Spondyloepiphyseal dysplasia tarda with progressive arthropathy (SEDT-PA) is a rare hereditary disorder with a prevalence of 1/1,000,000, which affects men and women equally. It usually starts in early childhood with walking gait instability, short stature, joint pain, and limited mobility, with the symptoms progressively worsen. Clinical examination can reveal osteoporosis, scoliosis, hip degeneration, and even femoral head necrosis. Here we report a 26-year-old male patient who suffered from SEDT-PA since childhood, and genetic tests revealed a COL2A1 mutation.
A 26-year-old male patient was admitted on December 30th, 2016. He had suffered from pain in both hips for the past 20 years, which had worsened for more than 1 year. The patient felt pain in both hip joints without any apparent cause from the time when he was a student.

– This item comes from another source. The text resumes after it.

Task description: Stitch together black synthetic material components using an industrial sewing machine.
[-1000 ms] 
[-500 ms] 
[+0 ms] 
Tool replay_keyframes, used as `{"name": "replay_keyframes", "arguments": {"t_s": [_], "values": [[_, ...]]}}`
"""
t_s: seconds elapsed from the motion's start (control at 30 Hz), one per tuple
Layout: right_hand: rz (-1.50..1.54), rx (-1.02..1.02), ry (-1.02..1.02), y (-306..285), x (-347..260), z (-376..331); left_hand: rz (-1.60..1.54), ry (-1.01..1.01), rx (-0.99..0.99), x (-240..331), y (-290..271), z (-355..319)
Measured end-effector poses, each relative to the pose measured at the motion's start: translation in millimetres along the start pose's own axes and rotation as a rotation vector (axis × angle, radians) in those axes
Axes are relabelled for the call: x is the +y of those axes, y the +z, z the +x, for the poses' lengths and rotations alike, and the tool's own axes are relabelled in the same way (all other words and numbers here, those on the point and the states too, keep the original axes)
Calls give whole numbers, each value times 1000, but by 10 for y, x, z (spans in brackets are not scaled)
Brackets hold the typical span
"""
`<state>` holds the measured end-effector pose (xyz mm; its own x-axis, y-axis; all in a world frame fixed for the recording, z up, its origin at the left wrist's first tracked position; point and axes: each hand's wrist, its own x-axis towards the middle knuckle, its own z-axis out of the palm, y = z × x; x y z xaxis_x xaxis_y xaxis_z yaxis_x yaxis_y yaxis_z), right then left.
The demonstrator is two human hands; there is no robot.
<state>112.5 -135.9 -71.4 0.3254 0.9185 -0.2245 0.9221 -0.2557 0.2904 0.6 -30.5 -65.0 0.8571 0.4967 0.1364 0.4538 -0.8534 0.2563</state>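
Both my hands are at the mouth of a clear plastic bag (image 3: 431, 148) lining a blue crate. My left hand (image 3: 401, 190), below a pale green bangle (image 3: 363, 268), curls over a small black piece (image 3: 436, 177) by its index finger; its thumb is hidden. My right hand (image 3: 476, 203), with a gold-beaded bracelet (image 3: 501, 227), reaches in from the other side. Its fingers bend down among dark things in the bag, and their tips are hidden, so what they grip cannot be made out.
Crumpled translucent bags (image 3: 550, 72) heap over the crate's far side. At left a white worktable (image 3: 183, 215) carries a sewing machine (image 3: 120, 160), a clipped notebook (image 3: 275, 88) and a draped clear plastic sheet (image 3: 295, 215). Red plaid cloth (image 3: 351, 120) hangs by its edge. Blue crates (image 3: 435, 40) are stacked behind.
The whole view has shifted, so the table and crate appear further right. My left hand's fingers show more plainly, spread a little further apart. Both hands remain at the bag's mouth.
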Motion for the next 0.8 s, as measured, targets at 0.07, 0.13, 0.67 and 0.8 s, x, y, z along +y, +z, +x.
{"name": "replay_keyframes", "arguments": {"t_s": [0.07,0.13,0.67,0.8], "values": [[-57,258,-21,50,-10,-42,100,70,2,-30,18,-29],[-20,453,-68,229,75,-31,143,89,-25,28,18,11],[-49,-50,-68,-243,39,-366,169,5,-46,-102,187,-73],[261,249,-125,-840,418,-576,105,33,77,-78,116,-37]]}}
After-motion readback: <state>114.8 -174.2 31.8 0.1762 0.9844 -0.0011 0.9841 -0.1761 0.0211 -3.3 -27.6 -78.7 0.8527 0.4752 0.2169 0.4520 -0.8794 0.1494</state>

The condition worsened when the weather changed or after excessive walking and fatigue but could be alleviated after rest. He did not seek treatment. In August 2015, after lifting his leg for riding a motorcycle, he heard a clicking sound at his left hip. Since then, he always felt aching and discomfort after a long walk, although the symptoms could be alleviated after rest. There was no low back pain, radiation pain, fever rash, or pain/discomfort in other parts of his body.

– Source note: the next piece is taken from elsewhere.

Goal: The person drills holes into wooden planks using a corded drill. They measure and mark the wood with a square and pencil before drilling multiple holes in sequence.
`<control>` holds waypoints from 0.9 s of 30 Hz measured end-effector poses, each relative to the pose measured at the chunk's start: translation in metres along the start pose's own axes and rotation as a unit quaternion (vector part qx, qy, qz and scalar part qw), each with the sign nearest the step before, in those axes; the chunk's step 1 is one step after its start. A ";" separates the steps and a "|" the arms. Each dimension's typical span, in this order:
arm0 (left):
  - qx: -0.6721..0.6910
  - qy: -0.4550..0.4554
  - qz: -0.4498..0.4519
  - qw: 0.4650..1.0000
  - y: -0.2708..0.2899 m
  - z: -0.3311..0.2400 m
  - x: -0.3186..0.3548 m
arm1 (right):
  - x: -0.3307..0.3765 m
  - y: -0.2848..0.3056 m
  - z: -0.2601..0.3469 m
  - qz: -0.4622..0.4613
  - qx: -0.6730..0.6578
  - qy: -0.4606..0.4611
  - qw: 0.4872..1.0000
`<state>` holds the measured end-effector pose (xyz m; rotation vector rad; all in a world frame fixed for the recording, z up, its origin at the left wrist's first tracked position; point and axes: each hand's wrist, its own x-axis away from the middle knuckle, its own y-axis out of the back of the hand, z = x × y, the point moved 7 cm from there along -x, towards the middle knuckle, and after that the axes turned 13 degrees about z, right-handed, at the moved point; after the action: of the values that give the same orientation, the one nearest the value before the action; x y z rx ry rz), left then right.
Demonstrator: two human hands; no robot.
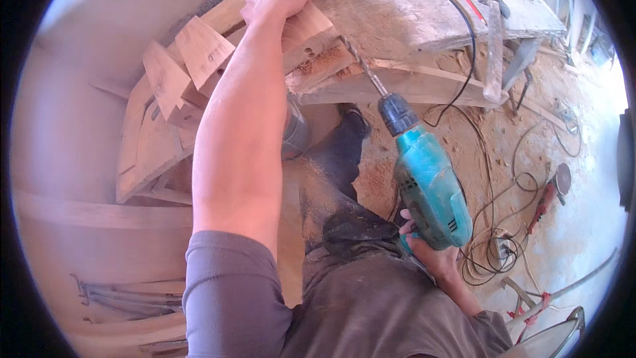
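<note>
My left hand (281, 1) is closed over the top of a thick wooden block (311, 26) on the workbench. Drilled holes show in the block's near end, with sawdust below them. In my right hand (434, 255) is a teal power drill (430, 179), held by its handle, most of the fingers hidden beneath the body. A long twist bit (362, 63) points up and left from its black chuck (399, 114). The bit's tip is close to the block's right edge; I cannot tell whether they touch. More cut blocks (204, 51) lie left of my forearm.
On the bench (397, 10) lie a hammer (494, 46), its handle over the edge, and a thin red stick (469, 1). A black cable (472, 40) hangs off the bench. An angle grinder (548, 202) and tangled cords (490, 252) lie on the dusty floor, right. Metal clamps (132, 295) are lower left.
</note>
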<state>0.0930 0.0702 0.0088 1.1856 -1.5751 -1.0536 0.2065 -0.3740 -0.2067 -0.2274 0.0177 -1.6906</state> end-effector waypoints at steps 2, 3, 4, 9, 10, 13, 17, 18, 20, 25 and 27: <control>0.040 -0.010 -0.011 0.999 -0.007 0.032 -0.031 | 0.010 -0.005 0.000 0.028 0.031 0.003 0.999; 0.059 -0.019 -0.017 0.998 -0.008 0.043 -0.043 | 0.016 -0.005 -0.008 0.044 0.045 0.010 0.998; 0.051 -0.037 -0.002 0.998 -0.006 0.035 -0.039 | 0.020 -0.008 -0.010 0.055 0.053 0.021 0.997; 0.001 -0.137 0.065 0.988 0.001 0.018 -0.015 | 0.036 -0.016 -0.017 0.050 0.021 0.001 0.999; 0.008 -0.128 0.049 0.991 0.001 0.023 -0.019 | 0.036 -0.019 -0.027 0.039 -0.003 -0.007 0.999; 0.010 -0.089 -0.003 0.996 -0.005 0.037 -0.028 | 0.029 -0.029 -0.040 0.021 -0.253 -0.076 0.964; -0.028 -0.045 -0.040 0.998 -0.007 0.039 -0.032 | 0.024 -0.040 -0.016 0.026 -0.043 0.043 0.998; -0.036 -0.045 -0.040 0.998 -0.008 0.037 -0.034 | 0.024 -0.042 -0.016 0.023 -0.049 0.042 0.998; -0.021 -0.052 -0.005 0.998 -0.002 0.025 -0.006 | 0.027 -0.045 -0.019 0.011 -0.059 0.035 0.998; -0.006 -0.032 -0.012 0.999 -0.001 0.035 -0.018 | 0.030 -0.047 -0.028 0.010 -0.012 -0.008 1.000; -0.029 -0.042 -0.004 0.999 0.001 0.030 -0.007 | 0.028 -0.048 -0.022 0.008 0.078 0.048 0.996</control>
<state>0.0650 0.0803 0.0007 1.1222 -1.5935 -1.1605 0.1529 -0.3979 -0.2171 -0.0301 -0.0405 -1.6759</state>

In August 2015, the patient was examined in Changsha Orthopaedic Hospital, where the X-ray of the hip suggested necrosis of the bilateral femoral heads was highly possible. The patient did not receive any special treatment, and the symptoms were not alleviated. On December 29th, 2016, he was presented to Chenzhou First People’s Hospital, where a second X-ray of the hips showed that bones at the bilateral femoral head and neck were absent, the bilateral upper femurs had an irregular shape and decreased density, and the bilateral acetabuli were shallow. Other findings included bilateral hip subluxation, pelvic osteoporosis, and blurred bilateral sacroiliac joints. He was then admitted to the Department of Endocrinology of our hospital to seek systematic diagnosis and treatment. The patient’s mental health, diet, and sleep were fair after the onset of illness. Urination and defecation were normal. His body weight did not change.
The patient is an electronic maintenance technician. He began to smoke 6 years ago and still consumes 10 cigarettes per day. He drinks occasionally. Other histories showed no particular record.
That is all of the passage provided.